AIM OF THE EXERCISE
The lines from the start of the records through the one containing "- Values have" are to be transcribed exactly, and nothing else.

MATERIAL SUPPLIED
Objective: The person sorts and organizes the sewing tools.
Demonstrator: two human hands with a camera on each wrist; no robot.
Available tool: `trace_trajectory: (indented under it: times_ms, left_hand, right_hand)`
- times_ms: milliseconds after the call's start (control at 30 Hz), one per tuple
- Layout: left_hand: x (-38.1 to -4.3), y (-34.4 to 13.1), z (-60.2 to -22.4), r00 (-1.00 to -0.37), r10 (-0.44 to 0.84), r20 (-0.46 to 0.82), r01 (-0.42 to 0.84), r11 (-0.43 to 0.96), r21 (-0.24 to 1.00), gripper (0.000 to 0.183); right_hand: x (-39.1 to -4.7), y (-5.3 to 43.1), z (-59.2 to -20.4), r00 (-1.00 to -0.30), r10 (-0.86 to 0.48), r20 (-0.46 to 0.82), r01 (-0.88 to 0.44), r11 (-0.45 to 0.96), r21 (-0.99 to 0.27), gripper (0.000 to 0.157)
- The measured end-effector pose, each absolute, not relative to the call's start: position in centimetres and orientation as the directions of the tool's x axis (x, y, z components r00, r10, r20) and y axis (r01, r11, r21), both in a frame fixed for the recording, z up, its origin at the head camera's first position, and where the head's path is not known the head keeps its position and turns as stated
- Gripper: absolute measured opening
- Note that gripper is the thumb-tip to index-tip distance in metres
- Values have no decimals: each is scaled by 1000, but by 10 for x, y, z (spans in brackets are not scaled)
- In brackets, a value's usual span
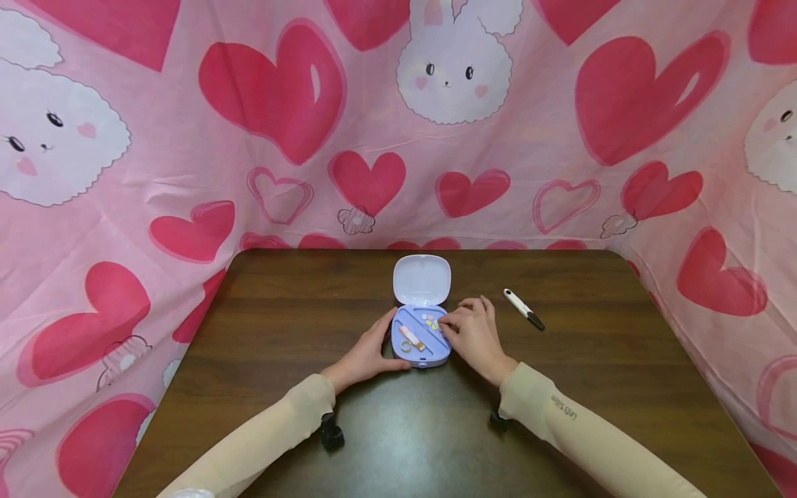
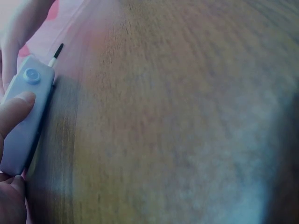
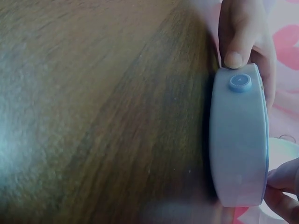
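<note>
A small lavender case (image 1: 420, 361) lies on the table with its pale lid (image 1: 422, 279) raised. My left hand (image 1: 367, 353) grips the case from the left, thumb on the front wall and fingers along the side. In the left wrist view that thumb presses beside a round front button (image 2: 32, 75). My right hand (image 1: 478, 335) reaches over the right edge, thumb and index fingertips close together at the upper compartment. Small pastel pieces (image 1: 429, 321) lie there; whether the fingertips pinch one is hidden. A yellowish ring (image 1: 406, 346) and a pink, white and gold stick-like item (image 1: 411, 338) lie in the lower-left compartment.
A white pen with a black end (image 1: 524, 309) lies on the brown wooden table (image 1: 299, 297), right of the case. Pink fabric with hearts and rabbits (image 1: 373, 131) hangs behind and beside the table. Black straps (image 1: 331, 432) show under the sleeves.
</note>
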State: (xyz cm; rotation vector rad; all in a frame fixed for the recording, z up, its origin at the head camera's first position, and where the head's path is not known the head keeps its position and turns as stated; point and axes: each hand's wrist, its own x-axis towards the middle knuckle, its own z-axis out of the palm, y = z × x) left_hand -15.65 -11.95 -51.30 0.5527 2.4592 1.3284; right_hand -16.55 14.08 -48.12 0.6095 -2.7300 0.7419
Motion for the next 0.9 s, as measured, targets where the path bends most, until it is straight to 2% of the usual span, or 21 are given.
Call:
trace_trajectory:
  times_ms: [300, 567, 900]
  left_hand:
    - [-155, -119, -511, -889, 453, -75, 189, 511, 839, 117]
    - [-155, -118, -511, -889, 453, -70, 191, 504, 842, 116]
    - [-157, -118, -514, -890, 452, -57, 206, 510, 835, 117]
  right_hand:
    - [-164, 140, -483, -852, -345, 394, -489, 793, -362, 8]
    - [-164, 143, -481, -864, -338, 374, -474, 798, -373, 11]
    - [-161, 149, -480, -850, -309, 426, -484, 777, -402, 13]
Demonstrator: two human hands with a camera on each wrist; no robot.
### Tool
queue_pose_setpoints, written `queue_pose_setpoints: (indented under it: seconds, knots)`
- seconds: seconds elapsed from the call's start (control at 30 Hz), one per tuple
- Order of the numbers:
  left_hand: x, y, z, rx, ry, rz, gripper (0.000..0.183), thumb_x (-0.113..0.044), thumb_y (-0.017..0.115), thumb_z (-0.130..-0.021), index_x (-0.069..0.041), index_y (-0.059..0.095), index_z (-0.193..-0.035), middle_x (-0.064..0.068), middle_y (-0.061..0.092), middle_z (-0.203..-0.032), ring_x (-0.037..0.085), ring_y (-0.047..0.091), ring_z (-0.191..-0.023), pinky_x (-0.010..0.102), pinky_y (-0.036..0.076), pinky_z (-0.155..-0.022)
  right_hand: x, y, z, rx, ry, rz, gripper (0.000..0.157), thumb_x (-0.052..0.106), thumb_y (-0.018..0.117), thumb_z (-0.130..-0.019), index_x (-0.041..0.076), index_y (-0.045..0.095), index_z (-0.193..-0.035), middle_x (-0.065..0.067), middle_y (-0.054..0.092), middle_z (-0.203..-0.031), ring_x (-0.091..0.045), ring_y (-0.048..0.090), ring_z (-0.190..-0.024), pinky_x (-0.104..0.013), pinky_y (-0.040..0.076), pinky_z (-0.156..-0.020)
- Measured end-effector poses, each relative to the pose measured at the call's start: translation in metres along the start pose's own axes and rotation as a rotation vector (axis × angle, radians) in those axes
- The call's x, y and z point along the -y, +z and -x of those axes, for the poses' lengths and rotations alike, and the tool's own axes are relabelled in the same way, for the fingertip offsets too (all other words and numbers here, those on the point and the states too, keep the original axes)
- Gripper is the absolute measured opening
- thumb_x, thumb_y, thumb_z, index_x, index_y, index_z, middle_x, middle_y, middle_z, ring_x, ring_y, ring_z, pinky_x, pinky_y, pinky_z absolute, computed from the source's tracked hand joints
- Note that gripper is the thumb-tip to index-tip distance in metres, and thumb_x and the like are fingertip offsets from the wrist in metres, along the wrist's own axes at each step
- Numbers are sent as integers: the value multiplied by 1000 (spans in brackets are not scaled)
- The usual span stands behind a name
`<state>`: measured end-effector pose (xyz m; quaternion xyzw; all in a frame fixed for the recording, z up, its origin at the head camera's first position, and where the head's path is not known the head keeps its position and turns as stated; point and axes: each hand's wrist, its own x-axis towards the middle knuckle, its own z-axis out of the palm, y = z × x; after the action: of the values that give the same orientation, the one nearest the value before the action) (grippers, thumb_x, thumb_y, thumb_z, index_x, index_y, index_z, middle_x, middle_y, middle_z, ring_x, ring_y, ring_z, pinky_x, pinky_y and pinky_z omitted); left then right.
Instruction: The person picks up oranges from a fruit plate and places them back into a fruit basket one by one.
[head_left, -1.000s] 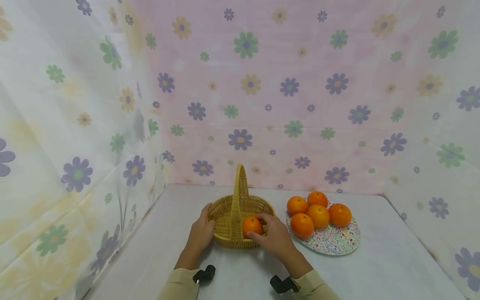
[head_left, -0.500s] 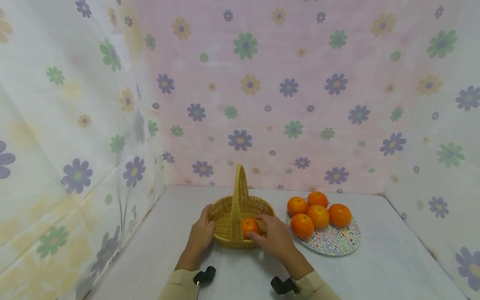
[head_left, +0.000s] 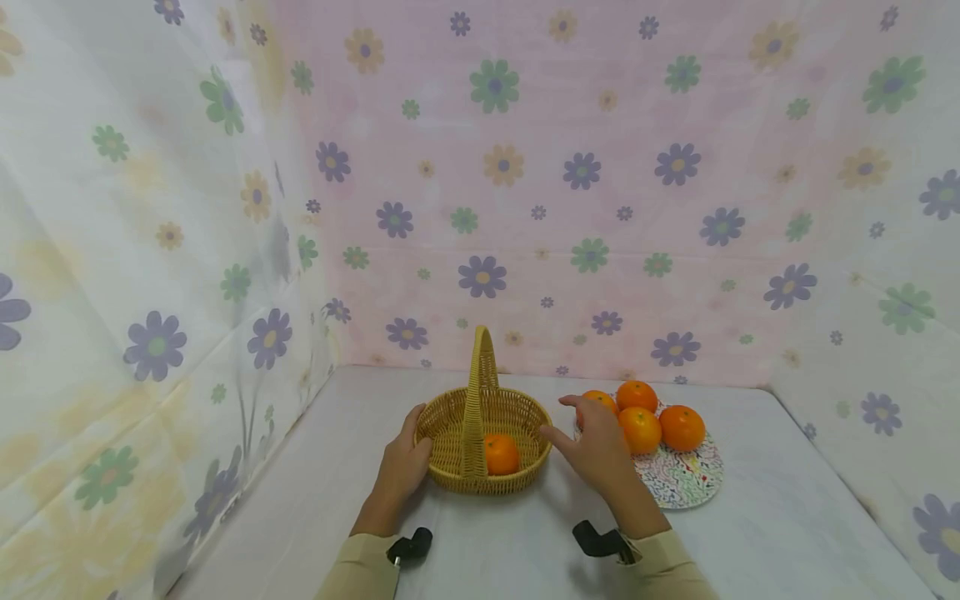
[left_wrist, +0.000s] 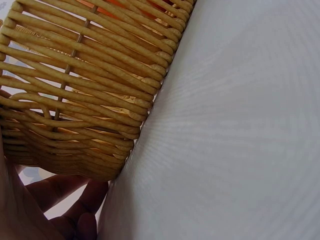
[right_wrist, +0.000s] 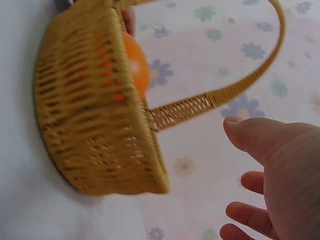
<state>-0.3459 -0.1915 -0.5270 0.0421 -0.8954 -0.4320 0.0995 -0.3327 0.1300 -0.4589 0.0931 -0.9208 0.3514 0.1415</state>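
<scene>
A woven yellow wicker basket point(head_left: 450, 483) with a tall arched handle stands on the white table. One orange point(head_left: 502, 454) lies inside it, right of the handle. My left hand point(head_left: 402, 463) holds the basket's left side; the left wrist view shows its fingers point(left_wrist: 92, 197) low against the wicker wall point(left_wrist: 80, 95). Right of the basket, my right hand point(head_left: 600, 446) is in the air with fingers spread and nothing in it, partly covering a speckled plate point(head_left: 686, 483). Several oranges point(head_left: 682, 428) sit on that plate.
Flower-printed cloth walls point(head_left: 525, 192) rise behind and on both sides. A white cloth covers the table point(head_left: 480, 550). Black camera mounts point(head_left: 410, 544) sit at both wrists, by the beige sleeves.
My right hand has let go of the orange in the basket and moved right, out over the plate's left edge. The left hand has stayed on the basket.
</scene>
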Motion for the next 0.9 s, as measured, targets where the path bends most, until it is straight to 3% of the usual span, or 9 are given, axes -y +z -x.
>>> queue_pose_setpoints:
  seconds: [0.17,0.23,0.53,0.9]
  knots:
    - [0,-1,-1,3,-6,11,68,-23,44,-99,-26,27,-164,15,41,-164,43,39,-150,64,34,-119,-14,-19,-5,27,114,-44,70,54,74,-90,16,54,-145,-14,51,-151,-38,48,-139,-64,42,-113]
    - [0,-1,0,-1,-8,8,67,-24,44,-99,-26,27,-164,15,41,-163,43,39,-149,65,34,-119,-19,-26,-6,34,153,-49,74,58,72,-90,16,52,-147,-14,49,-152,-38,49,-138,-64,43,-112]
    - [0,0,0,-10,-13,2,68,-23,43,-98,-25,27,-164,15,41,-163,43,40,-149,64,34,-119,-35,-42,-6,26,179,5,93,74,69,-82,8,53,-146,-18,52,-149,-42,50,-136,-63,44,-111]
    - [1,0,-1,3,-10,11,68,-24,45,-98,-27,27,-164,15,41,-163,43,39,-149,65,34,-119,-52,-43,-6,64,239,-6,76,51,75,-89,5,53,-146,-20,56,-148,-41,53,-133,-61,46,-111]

SOLVED PROBLEM
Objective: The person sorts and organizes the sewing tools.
Demonstrator: two human hands with a camera on each wrist; no robot.
Available tool: `trace_trajectory: (indented under it: times_ms, left_hand, right_hand)`
- times_ms: milliseconds after the call's start (control at 30 Hz), one per tuple
- Layout: left_hand: x (-38.1 to -4.3), y (-34.4 to 13.1), z (-60.2 to -22.4), r00 (-1.00 to -0.37), r10 (-0.44 to 0.84), r20 (-0.46 to 0.82), r01 (-0.42 to 0.84), r11 (-0.43 to 0.96), r21 (-0.24 to 1.00), gripper (0.000 to 0.183); right_hand: x (-39.1 to -4.7), y (-5.3 to 43.1), z (-59.2 to -20.4), r00 (-1.00 to -0.30), r10 (-0.86 to 0.48), r20 (-0.46 to 0.82), r01 (-0.88 to 0.44), r11 (-0.45 to 0.96), r21 (-0.99 to 0.27), gripper (0.000 to 0.157)
- The measured end-effector pose, each absolute, not relative to the call's start: position in centimetres and orientation as the directions of the tool's x axis (x, y, z components r00, r10, r20) and y axis (r01, r11, r21), both in a frame fixed for the recording, z up, its origin at the head camera's first position, and where the head's path is not known the head keeps its position and turns as stated
- Gripper: absolute measured opening
- Note that gripper is the thumb-tip to index-tip distance in metres
- Values have no decimals: each is scaled by 1000, but by 10 for x, y, z (spans in brackets are not scaled)

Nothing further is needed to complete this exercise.